Crítica do espetáculo teatral “Uma História à Margem”

CHACAL

O local não poderia ser mais apropriado: o porão da Casa de Cultura Laura Alvim, onde na década de 70 a proprietária que dá nome ao emblemático centro cultural, cedia uns “escombros” (denominação essa do próprio) que tinha na casa para que o grupo teatral “Asdrubal Trouxe o Trombone” pudesse realizar seus ensaios perto do posto 9, point absoluto da trupe na época. Entre eles, um jovem poeta tentava se reafirmar de todas as formas com textos teatrais, pois afinal de contas, aquele estilo anárquico do grupo em plenos tempos de ditadura militar, era tudo que Ricardo de Carvalho Duarte, o Chacal, queria para sua vida.

Essa é uma das muitas passagens que nos deparamos em “Uma História à Margem”, adaptação do romance autobiográfico homônimo lançado em 2010, onde o próprio autor num tom intimista e em alguns momentos explosivos (exatamente como se reafirmou poeticamente em seu estilo performático), atravessa toda a sua trajetória pessoal e acaba nos dando um precioso registro memorial da efervescência cultural brasileira nas últimas quatro décadas. E tome viagens lisérgicas, movimento estudantil, poesia marginal dos anos 70, rock’n’roll como trilha sonora mor, divulgação de textos em papel mimeografado, a experiência com o Asdrubal, encontros vitais com Walli Salomão e Alan Ginsberg, prisão, acidentes graves que sofreu, criação do Circo Voador, ascensão da Blitz e a instalação do CEP (Centro de Experimentação Poética) 20.000, que está há 23 anos na ativa, tendo lançado uma infinidade de talentos. Muitas narrativas saborosas, sinceras e grande parte das vezes impressionante, mas claro, entremeadas com MUITA poesia e o vigor experimental que já é de praxe do próprio, nessa sua singela experiência cênica.
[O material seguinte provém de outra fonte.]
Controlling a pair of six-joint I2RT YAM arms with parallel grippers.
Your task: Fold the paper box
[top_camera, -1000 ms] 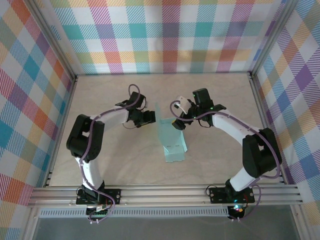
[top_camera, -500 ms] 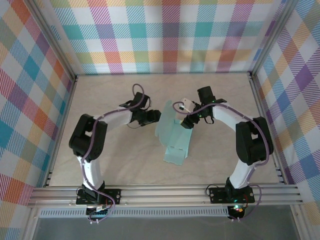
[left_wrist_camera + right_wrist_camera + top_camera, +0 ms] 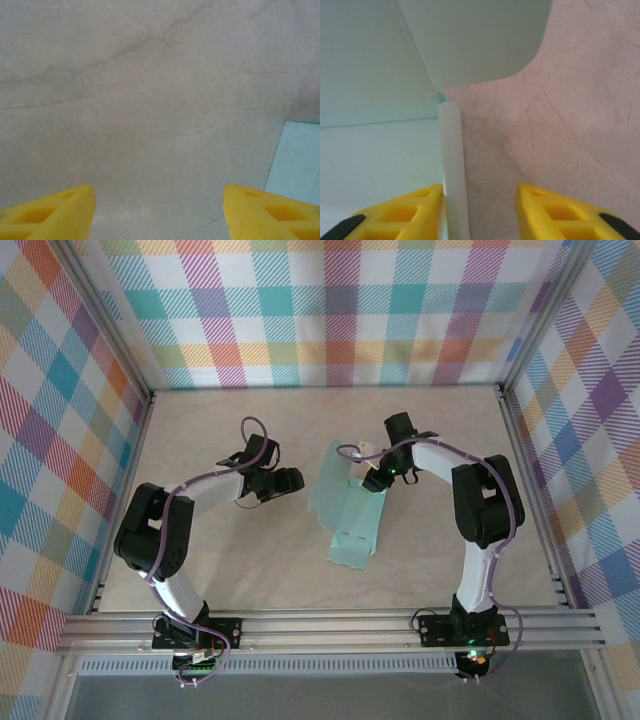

O despojamento oferecido é facilmente assimilado, pois mesmo quem não conhece Chacal, não precisa de muito tempo para automaticamente se familiarizar com seu universo. A cenografia de Andre Wéller só reforça isso com adereços cruciais para esse situamento, como uma vitrola que reproduz o tradicional som de vinis ao vivo, um megafone, um lençol alçado a parangolé e vamos parar por aí para não estragarmos surpresas. Assim como a direção de Alex Cassal, fazendo com que liberdade seja a palavra de ordem, em que marcações e textos são nitidamente vitimizados pelo improviso em sua urgência e também a excelente trilha sonora de Rafael Rocha, da banda “Tono”. Fica a linha tênue se estamos realmente assistindo a um espetáculo teatral ou mais uma de seus intensos arroubos performáticos, tendo a verborragia poética como a única certeza plena de todo esse processo. A palavra em se tratando de Chacal, sempre vencerá no final…

Impressiona a extrema vitalidade aos seus 61 anos, mas isso acaba se tornando menor mediante todo o desnudamento sem nenhum tipo de censura à que somos acometidos, com um dos desfechos mais pungentes dos últimos tempos em um palco da cidade do Rio de Janeiro. Com certeza, deveras inesquecível para quem o desfruta. Uma frase do próprio Chacal, determina bem o que é o espetáculo e porque o mesmo esta devidamente inserido claramente no seu próprio eu interior e em sua trajetória de vida, apesar das várias possibilidades e facetas no qual se mostra: “Para o mundo acadêmico sou um poeta descartável, de poucos recursos e de baixo repertório. Para o mundo pop, um escritor, um intelectual, um crânio. E todos tem razão. Menos eu. Menos eu”.

Terças e quartas, no porão da Casa de Cultura Laura Alvim, as 21h, até o dia 29 de Maio.